Non Patent Literature

NPL 1 Photons Plus Ultrasound: Imaging and Sensing 2009, Proc. of SPIE vol. 7177, 2009

SUMMARY OF INVENTION

In the apparatus using the photoacoustic imaging technology, to improve contrast, an SNR (signal-to-noise ratio) of the reception signal is preferably improved. For that reason, it is conceivable to reduce noise by increasing the number of times when the reception signal is obtained and performing averaging of the reception signals. However, if the number of times when the reception signal is obtained is simply increased, a period of time for obtaining the reception signals accordingly extends. When the reception signal obtaining period extends, a positional shift or the like caused by relative movements of the subject and the photoacoustic probe may occur, and an image performance may be decreased. For that reason, it is conceivable to increase a laser emission frequency of the pulsed light.

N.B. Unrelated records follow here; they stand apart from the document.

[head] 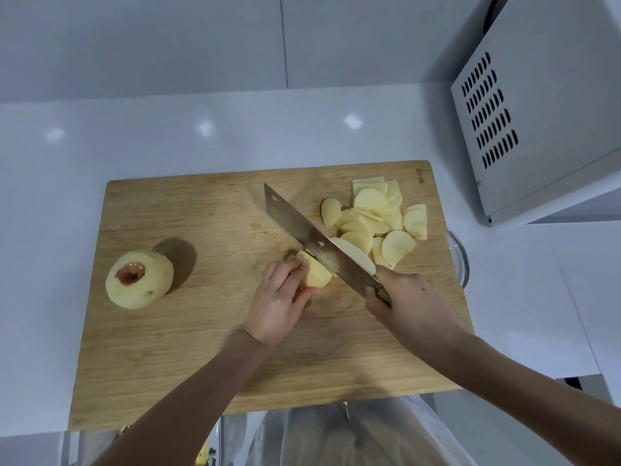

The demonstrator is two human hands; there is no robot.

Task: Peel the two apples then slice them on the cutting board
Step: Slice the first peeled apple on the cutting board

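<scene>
At frame centre, the left hand (280, 306) grips an apple piece (315, 270) on the cutting board (188, 338); the right hand (408, 306) is closed around the handle of the knife (302, 230), blade against that piece. Apple slices (373, 220) are piled at upper right, and a peeled whole apple (139, 279) sits at the board's left.

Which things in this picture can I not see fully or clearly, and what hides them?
Head view, all:
Knife handle: wrapped by the right hand.
Apple piece: partly covered by the left hand and the blade.
Glass bowl: mostly behind the cutting board; contents unseen.
Stamp on the board's corner: too small to read.
</scene>
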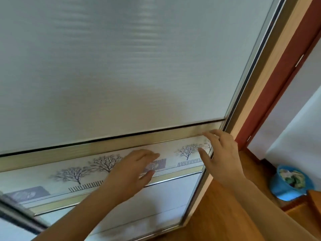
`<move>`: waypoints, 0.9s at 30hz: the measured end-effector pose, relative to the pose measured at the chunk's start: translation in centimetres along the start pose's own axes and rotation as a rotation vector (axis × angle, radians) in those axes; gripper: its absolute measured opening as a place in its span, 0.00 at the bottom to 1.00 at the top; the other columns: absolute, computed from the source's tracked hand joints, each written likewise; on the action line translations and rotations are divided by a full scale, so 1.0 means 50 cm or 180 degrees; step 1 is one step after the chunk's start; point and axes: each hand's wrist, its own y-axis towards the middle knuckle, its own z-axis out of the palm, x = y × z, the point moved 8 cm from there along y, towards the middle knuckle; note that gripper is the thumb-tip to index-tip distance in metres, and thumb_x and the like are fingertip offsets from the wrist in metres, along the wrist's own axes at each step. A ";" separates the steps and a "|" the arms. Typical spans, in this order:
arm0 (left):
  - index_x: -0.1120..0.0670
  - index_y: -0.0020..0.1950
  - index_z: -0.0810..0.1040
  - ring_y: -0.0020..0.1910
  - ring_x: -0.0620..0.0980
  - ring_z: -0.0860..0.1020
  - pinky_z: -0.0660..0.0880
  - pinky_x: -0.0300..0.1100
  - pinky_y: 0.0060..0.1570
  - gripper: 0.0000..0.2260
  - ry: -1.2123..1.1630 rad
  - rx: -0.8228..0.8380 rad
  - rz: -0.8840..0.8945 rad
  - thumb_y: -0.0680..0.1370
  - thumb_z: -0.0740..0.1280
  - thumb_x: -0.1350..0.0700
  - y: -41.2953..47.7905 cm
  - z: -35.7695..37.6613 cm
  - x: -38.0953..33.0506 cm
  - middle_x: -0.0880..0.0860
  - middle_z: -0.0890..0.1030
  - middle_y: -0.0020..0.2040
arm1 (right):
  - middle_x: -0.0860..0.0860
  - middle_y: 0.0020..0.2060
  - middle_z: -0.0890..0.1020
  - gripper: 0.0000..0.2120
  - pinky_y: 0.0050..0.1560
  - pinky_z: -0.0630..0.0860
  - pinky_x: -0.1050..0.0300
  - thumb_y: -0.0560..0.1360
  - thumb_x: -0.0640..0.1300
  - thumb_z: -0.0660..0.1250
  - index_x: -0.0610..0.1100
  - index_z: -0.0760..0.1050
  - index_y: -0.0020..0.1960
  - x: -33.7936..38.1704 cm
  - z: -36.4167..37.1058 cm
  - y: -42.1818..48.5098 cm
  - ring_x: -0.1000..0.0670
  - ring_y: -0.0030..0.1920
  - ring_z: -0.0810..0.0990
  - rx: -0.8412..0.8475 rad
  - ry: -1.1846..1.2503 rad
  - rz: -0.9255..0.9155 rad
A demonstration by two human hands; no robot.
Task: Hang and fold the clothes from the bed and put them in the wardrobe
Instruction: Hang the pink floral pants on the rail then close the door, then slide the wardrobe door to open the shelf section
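We face the wardrobe's sliding door (121,66), which fills most of the view from the upper left to the lower centre and is pulled across to the wardrobe's right-hand side. Its large upper panel is frosted, pale grey-white and faintly ribbed. Below that runs a brushed gold rail (104,145), then a printed band (73,173) of bare trees and short fences, then a second plain white panel (156,197). A slim metal frame (248,73) edges the door on the right.

Both hands are at the band and hold nothing. The left hand (128,173) lies over it with fingers nearly straight and thumb spread below; we cannot tell whether it presses the surface. The right hand (220,153) is at the door's right edge, fingers spread and lightly bent, tips up by the rail.

To the right stand a pale wood post (271,54) and a red-brown jamb (281,80), with a white wall (304,119) beyond them. The floor (225,206) is warm wood. A blue bin (278,188) with crumpled scraps inside sits on it near the wall.
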 end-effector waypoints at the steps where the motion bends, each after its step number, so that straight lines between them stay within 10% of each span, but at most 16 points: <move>1: 0.44 0.73 0.73 0.68 0.45 0.72 0.71 0.42 0.66 0.20 0.0049 0.0105 -0.0342 0.80 0.68 0.49 -0.023 -0.002 0.027 0.43 0.74 0.68 | 0.52 0.66 0.76 0.24 0.63 0.67 0.55 0.79 0.58 0.65 0.53 0.69 0.73 0.014 0.026 -0.011 0.50 0.67 0.72 0.0375 0.0162 0.0035; 7: 0.42 0.73 0.70 0.66 0.46 0.72 0.72 0.46 0.65 0.20 0.0515 0.0511 -0.1644 0.81 0.62 0.41 -0.156 -0.037 0.124 0.43 0.73 0.70 | 0.59 0.68 0.76 0.28 0.67 0.72 0.56 0.77 0.69 0.59 0.61 0.65 0.74 0.128 0.180 -0.075 0.56 0.67 0.74 0.2370 0.0395 -0.0216; 17: 0.37 0.75 0.64 0.62 0.45 0.77 0.75 0.47 0.62 0.25 0.0574 0.0731 -0.3180 0.79 0.60 0.34 -0.415 -0.084 0.231 0.41 0.74 0.68 | 0.54 0.64 0.79 0.30 0.54 0.78 0.55 0.76 0.70 0.62 0.59 0.65 0.73 0.357 0.368 -0.065 0.53 0.56 0.79 0.3224 0.0412 -0.1279; 27: 0.37 0.74 0.66 0.66 0.45 0.75 0.75 0.45 0.62 0.26 0.0360 0.0038 -0.4627 0.77 0.61 0.33 -0.703 -0.086 0.241 0.44 0.76 0.70 | 0.53 0.68 0.76 0.30 0.61 0.75 0.52 0.77 0.68 0.62 0.58 0.64 0.75 0.631 0.488 -0.161 0.50 0.63 0.77 0.4015 0.0580 -0.2450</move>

However, as illustrated in FIG. 7B, Japanese Industrial Standards (JIS) C6802 specifies a maximum permissible exposure (MPE) against a skin. According to this specification, the MPE becomes maximum when the laser emission frequency is approximately 10 Hz or lower. If the laser emission frequency is set to be higher than 10 Hz, the exposure value is to be decreased in inverse proportion. FIG. 7B illustrates a result of a calculation while an exposure period is set as 10 seconds or longer and a wavelength is set as 800 nm. With this setting, in a case where an illumination area of the pulsed light is constant, while following an initial acoustic pressure p of the photoacoustic wave=Γμaϕ (Γ: Grueneisen coefficient, μa: absorption coefficient, ϕ: light quantity), the light quantity ϕ to a tissue inside the subject (optical absorbent) is decreased in inverse proportion, and the initial acoustic pressure p of the photoacoustic wave is also decreased in inverse proportion. For example, in a case where the laser emission frequency of the pulsed light to the subject is changed from 10 Hz to 20 Hz, an illumination density (illumination light quantity per unit area) is to be halved. Instead of the noise reduction through the averaging, the original reception acoustic pressure is decreased. In the subject, since the light attenuates in an exponential manner, in particular, the light hardly reaches a deep part of the subject. As a result, an effect of the improvement in the SNR is not obtained.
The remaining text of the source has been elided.